• Work required
Find the line that contains "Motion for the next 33", then repeat it and each line after it to the end of the records, exactly.

• Material provided

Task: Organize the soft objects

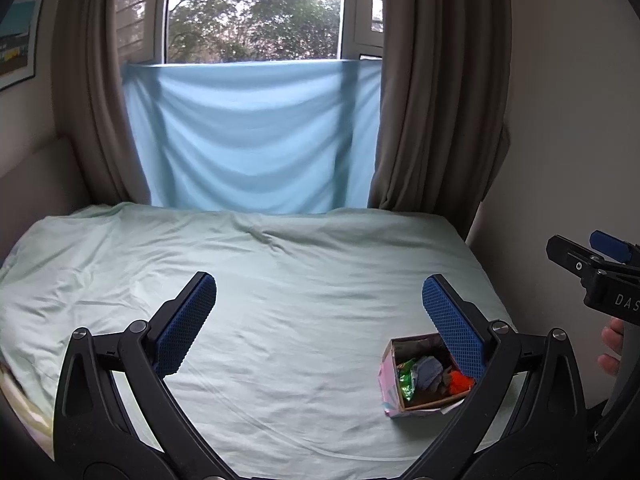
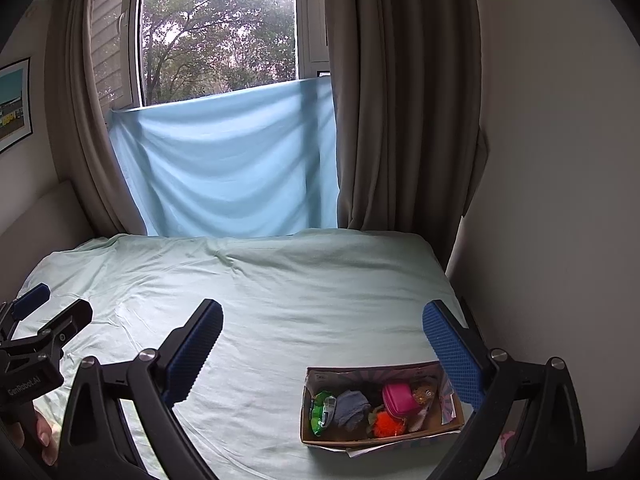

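While both claws hover above a bed [image 2: 280,300] covered in a pale green sheet, a small open cardboard box [image 2: 308,412] sits on the sheet near the bed's right edge, close to a white wall. Its outer walls carry a pink and pale blue pattern, and its inside is plain brown. Soft things are packed side by side within it: a green crinkly packet [image 2: 322,412] at the left end, a grey-blue bundle of cloth [image 2: 352,408] next to it, a fluffy orange ball [image 2: 386,426] toward the front, a bright pink pouch [image 2: 398,398] behind that, and a small brown furry item [image 2: 424,392] at the right end. The left claw [image 1: 319,322] is spread wide with nothing between its blue textured pads [image 1: 188,324]; from its own camera its right pad overlaps the box's far corner, though whether they touch cannot be told. The right claw [image 2: 322,354] is likewise spread wide and holds nothing, poised above and in front of the box. Beyond the bed, a light blue cloth [image 2: 224,160] hangs across the lower window between brown curtains [image 2: 400,120].
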`<state>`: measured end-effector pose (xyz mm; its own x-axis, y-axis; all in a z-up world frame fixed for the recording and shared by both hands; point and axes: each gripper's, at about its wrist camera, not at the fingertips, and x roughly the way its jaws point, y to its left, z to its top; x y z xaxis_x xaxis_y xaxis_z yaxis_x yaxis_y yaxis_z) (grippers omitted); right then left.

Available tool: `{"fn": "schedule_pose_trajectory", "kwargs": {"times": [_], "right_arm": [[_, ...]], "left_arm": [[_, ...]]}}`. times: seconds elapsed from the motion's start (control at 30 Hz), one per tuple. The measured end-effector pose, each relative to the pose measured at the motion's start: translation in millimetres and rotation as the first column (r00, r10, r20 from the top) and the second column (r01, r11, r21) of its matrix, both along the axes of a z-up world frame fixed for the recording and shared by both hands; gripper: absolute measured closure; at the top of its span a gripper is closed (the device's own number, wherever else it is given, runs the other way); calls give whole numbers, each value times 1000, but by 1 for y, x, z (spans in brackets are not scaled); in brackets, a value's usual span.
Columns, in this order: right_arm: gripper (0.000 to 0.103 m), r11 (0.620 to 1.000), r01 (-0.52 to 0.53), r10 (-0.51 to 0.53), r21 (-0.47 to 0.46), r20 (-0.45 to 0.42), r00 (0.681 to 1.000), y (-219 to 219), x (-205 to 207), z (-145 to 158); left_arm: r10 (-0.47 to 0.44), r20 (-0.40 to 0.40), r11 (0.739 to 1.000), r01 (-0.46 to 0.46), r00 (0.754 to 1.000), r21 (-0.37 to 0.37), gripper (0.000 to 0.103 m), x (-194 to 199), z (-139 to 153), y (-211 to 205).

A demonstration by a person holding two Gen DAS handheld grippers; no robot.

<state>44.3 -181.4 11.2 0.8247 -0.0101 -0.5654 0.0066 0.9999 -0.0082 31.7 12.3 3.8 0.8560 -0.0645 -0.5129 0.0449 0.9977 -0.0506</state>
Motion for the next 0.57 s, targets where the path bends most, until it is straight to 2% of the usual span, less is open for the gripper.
{"fn": "schedule_pose_trajectory", "kwargs": {"times": [0.23,0.57], "right_arm": [[3,1000,-3,3,1,-3,1000,2,7,-2],[3,1000,0,0,1,-87,996,10,29,-26]], "left_arm": [[11,33,1000,-12,999,14,0,2,1,2],[11,-13,1000,-11,1000,24,0,16,-20,9]]}}
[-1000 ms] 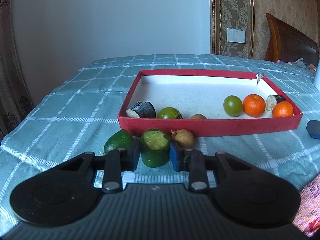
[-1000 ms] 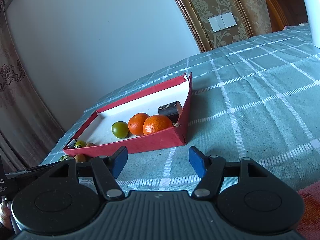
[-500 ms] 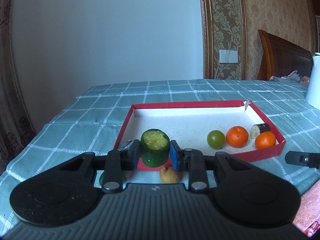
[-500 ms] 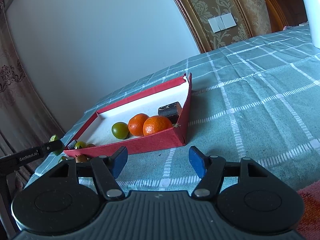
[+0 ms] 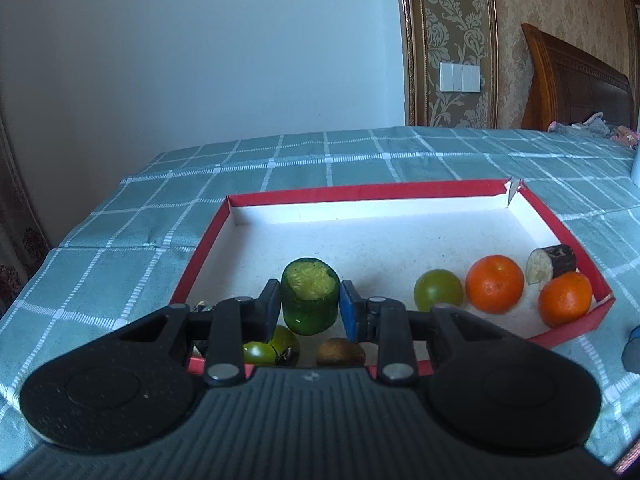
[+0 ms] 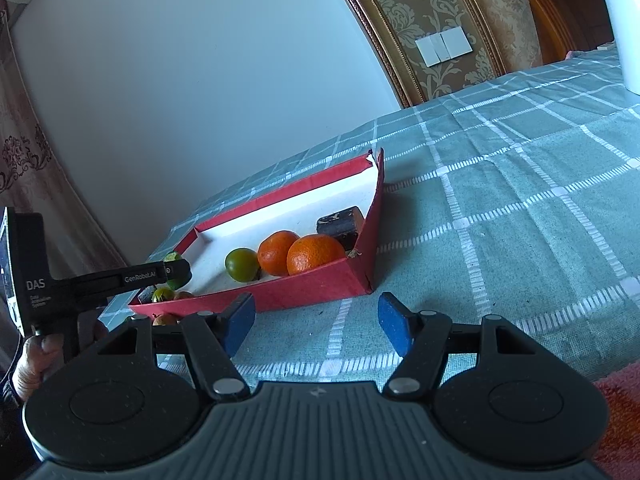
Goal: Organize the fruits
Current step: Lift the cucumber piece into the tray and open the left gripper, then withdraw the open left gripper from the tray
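Note:
My left gripper (image 5: pixel 309 309) is shut on a green cucumber chunk (image 5: pixel 310 295) with a pale cut top, held above the near left part of the red tray (image 5: pixel 360 192). In the tray lie a green tomato (image 5: pixel 438 290), two oranges (image 5: pixel 494 283), a dark eggplant piece (image 5: pixel 552 263), another green tomato (image 5: pixel 268 349) and a brown fruit (image 5: pixel 340 354). My right gripper (image 6: pixel 316 322) is open and empty over the cloth, near the tray's (image 6: pixel 320 284) right corner. The left gripper (image 6: pixel 140 278) also shows there over the tray's left end.
The table has a teal checked cloth (image 5: pixel 120 248). A white object (image 6: pixel 616 20) stands at the far right. A brown fruit (image 6: pixel 165 319) lies on the cloth outside the tray's near wall. A red cloth (image 6: pixel 620 408) lies at the near right edge.
My left gripper lifted the cucumber chunk off the cloth and carried it forward over the tray's near wall. The right gripper has stayed still and open.

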Available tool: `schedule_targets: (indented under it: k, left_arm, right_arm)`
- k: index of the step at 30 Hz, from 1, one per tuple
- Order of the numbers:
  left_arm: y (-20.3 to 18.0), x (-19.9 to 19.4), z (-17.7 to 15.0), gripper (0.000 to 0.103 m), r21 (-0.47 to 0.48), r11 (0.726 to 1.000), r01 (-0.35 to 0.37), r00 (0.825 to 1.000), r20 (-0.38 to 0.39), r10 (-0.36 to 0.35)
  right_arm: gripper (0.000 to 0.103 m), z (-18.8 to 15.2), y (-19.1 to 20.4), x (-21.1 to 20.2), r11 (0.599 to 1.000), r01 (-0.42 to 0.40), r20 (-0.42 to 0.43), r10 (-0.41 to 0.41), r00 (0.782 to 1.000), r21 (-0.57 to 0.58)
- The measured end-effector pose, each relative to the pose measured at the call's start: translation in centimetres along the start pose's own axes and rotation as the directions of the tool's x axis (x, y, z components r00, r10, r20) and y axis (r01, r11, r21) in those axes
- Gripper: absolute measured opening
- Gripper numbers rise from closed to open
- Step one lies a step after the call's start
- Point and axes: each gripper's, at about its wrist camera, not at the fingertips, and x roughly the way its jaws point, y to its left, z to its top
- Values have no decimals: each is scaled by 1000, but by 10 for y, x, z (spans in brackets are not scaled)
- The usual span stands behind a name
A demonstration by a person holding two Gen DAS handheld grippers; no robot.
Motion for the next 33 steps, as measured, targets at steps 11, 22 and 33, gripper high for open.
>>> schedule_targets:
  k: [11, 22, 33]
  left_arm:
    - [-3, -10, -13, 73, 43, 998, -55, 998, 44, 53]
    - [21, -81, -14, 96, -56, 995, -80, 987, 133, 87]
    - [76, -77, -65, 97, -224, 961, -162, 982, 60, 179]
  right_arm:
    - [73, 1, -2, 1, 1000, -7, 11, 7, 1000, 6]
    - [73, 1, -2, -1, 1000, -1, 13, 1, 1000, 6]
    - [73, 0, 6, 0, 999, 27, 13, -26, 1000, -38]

• Solution to the problem
Motion for the next 33 steps, as measured, targets at steps 11, 22 and 33, gripper high for open.
>>> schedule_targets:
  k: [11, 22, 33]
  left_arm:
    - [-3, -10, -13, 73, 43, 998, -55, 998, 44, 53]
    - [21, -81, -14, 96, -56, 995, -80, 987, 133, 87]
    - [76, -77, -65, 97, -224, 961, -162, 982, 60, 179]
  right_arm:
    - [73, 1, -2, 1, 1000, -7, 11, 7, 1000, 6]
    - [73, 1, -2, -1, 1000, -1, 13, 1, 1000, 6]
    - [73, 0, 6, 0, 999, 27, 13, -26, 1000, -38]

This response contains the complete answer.